**SUPPLIED INFORMATION:**
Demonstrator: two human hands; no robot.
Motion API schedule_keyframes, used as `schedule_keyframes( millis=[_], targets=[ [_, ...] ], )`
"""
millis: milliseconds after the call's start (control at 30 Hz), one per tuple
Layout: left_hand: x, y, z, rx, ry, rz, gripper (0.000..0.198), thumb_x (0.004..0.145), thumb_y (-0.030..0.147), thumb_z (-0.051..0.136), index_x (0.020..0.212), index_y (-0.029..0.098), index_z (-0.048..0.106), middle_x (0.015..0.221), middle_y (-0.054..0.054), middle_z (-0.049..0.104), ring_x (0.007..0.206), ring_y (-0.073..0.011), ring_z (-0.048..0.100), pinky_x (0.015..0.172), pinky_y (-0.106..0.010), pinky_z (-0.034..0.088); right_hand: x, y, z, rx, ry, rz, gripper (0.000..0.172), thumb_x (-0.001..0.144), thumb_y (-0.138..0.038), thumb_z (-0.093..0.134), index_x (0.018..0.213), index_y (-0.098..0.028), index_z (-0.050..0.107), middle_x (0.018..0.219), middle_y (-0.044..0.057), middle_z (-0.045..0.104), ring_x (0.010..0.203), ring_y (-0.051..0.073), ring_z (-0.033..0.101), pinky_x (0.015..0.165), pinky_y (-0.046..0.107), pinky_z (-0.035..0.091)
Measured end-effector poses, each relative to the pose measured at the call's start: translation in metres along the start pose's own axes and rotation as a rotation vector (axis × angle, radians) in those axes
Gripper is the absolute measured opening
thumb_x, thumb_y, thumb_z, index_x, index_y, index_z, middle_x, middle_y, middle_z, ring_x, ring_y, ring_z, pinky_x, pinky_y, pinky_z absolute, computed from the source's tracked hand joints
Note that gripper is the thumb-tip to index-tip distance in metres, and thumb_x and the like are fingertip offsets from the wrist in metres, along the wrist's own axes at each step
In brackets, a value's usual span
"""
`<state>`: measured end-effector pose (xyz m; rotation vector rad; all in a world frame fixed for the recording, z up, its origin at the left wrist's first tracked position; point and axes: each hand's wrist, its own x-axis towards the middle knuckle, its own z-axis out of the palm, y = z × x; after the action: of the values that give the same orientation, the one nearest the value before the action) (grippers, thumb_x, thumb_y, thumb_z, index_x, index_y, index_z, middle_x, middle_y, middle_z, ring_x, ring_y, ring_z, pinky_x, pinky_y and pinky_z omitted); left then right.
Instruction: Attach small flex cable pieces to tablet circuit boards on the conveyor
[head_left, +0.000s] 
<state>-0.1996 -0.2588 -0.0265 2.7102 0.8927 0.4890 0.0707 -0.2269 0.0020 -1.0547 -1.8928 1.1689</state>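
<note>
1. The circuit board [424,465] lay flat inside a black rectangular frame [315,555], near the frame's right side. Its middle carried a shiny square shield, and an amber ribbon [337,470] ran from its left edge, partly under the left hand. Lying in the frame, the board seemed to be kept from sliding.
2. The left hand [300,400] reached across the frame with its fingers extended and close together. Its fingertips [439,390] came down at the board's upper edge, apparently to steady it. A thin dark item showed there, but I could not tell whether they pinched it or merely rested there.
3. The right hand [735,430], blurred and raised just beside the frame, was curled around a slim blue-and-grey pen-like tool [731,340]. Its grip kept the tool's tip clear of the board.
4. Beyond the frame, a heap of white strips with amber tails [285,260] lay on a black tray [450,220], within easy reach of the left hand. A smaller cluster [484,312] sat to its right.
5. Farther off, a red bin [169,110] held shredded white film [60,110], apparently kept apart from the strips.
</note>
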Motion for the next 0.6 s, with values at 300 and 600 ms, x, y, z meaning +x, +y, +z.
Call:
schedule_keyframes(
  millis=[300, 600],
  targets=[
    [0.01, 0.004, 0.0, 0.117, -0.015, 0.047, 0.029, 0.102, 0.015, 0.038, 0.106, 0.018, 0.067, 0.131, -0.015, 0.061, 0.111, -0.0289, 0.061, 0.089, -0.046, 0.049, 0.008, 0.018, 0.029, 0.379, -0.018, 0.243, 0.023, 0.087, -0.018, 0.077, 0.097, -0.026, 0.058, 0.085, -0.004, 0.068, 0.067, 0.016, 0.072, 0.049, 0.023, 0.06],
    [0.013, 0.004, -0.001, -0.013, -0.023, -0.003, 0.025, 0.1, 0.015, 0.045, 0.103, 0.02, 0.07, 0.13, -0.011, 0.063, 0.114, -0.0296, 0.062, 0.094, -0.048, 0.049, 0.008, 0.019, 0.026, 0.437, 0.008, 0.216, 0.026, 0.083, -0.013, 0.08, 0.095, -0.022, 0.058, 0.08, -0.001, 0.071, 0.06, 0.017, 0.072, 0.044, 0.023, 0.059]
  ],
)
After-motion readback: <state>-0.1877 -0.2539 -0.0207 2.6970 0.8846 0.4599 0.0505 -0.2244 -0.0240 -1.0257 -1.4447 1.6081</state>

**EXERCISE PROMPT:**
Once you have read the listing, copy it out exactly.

**EXPECTED ANSWER:**
Demonstrator: two human hands; no robot.
Motion API schedule_keyframes, used as `schedule_keyframes( millis=[_], targets=[ [_, ...] ], )`
"""
millis: milliseconds after the call's start (control at 30 Hz), one per tuple
Layout: left_hand: x, y, z, rx, ry, rz, gripper (0.000..0.198), thumb_x (0.004..0.145), thumb_y (-0.030..0.147), thumb_z (-0.051..0.136), index_x (0.020..0.212), index_y (-0.029..0.098), index_z (-0.048..0.106), middle_x (0.015..0.221), middle_y (-0.054..0.054), middle_z (-0.049..0.104), ring_x (0.007..0.206), ring_y (-0.073..0.011), ring_z (-0.048..0.100), pinky_x (0.015..0.172), pinky_y (-0.106..0.010), pinky_z (-0.034..0.088); right_hand: x, y, z, rx, ry, rz, gripper (0.000..0.172), thumb_x (-0.001..0.144), thumb_y (-0.138..0.038), thumb_z (-0.093..0.134), index_x (0.018..0.213), index_y (-0.098..0.028), index_z (-0.050..0.107), middle_x (0.018..0.219), middle_y (-0.044..0.057), middle_z (-0.045..0.104), ring_x (0.010..0.203), ring_y (-0.051..0.073), ring_z (-0.033..0.101), pinky_x (0.015..0.165), pinky_y (-0.046..0.107), pinky_z (-0.035..0.091)
Measured end-effector poses, each relative to the pose measured at the call's start: translation in metres along the start pose's own axes and rotation as a rotation vector (axis × angle, radians) in those axes
Gripper is the absolute measured opening
thumb_x, thumb_y, thumb_z, index_x, index_y, index_z, middle_x, middle_y, middle_z, ring_x, ring_y, ring_z, pinky_x, pinky_y, pinky_z absolute, computed from the source's tracked hand joints
Note that gripper is the thumb-tip to index-tip distance in metres, and thumb_x and the like are fingertip offsets from the wrist in metres, along the wrist's own axes at each step
In brackets, a value's usual span
"""
`<state>`: measured end-effector pose (xyz m; rotation vector rad; all in a world frame fixed for the recording, z up, its origin at the left wrist's first tracked position; point and axes: each hand's wrist, its own x-axis towards the middle knuckle, its own z-axis out of the palm, y = z × x; after the action: of the values that give the same orientation, the one nearest the value before the action) (grippers, thumb_x, thumb_y, thumb_z, index_x, index_y, index_z, middle_x, middle_y, middle_z, ring_x, ring_y, ring_z, pinky_x, pinky_y and pinky_z omitted); left then right.
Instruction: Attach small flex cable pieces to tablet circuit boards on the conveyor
[head_left, +0.000s] 
<state>-0.1996 -0.2588 -0.0265 2.7102 0.8927 0.4890 0.0707 -0.2269 0.0020 -1.0547 -1.8928 1.1689</state>
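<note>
1. The circuit board [424,465] lay flat inside a black rectangular frame [315,555], near the frame's right side. Its middle carried a shiny square shield, and an amber ribbon [337,470] ran from its left edge, partly under the left hand. Lying in the frame, the board seemed to be kept from sliding.
2. The left hand [300,400] reached across the frame with its fingers extended and close together. Its fingertips [439,390] came down at the board's upper edge, apparently to steady it. A thin dark item showed there, but I could not tell whether they pinched it or merely rested there.
3. The right hand [735,430], blurred and raised just beside the frame, was curled around a slim blue-and-grey pen-like tool [731,340]. Its grip kept the tool's tip clear of the board.
4. Beyond the frame, a heap of white strips with amber tails [285,260] lay on a black tray [450,220], within easy reach of the left hand. A smaller cluster [484,312] sat to its right.
5. Farther off, a red bin [169,110] held shredded white film [60,110], apparently kept apart from the strips.
</note>
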Motion for the next 0.6 s, with values at 300 and 600 ms, x, y, z meaning +x, +y, +z.
Call:
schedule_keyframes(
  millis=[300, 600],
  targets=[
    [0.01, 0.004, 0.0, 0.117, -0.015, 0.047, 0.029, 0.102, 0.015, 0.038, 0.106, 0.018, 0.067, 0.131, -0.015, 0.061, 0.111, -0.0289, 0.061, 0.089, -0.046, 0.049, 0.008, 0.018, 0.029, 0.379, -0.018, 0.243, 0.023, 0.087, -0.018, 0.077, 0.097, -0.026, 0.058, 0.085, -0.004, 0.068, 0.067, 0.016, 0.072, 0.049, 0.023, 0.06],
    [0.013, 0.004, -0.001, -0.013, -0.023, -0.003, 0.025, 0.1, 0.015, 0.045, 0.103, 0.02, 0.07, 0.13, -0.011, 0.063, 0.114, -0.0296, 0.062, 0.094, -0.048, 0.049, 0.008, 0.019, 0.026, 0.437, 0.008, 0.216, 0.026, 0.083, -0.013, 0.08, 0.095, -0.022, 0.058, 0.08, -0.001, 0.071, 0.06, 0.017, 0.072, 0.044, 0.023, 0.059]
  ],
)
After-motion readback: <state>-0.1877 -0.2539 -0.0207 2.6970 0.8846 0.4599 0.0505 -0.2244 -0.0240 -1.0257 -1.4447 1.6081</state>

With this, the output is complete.